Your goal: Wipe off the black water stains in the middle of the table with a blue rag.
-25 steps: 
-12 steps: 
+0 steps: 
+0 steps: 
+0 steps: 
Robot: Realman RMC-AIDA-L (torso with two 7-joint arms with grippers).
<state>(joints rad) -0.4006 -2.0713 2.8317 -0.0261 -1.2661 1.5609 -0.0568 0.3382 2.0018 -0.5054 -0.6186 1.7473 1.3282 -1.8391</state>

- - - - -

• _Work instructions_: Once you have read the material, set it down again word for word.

• _Answer below_:
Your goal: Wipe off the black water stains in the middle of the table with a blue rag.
-25 steps: 
-12 steps: 
+0 steps: 
+0 steps: 
+0 steps: 
Robot: Realman RMC-AIDA-L (torso with two 7-joint arms with grippers).
<state>(joints rad) -0.4006 -2.0713 2.8317 -0.0261 -1.2661 1.5609 -0.0568 0.3382 2.0018 -0.5054 -0.6186 1.7473 1.3282 -1.8391</state>

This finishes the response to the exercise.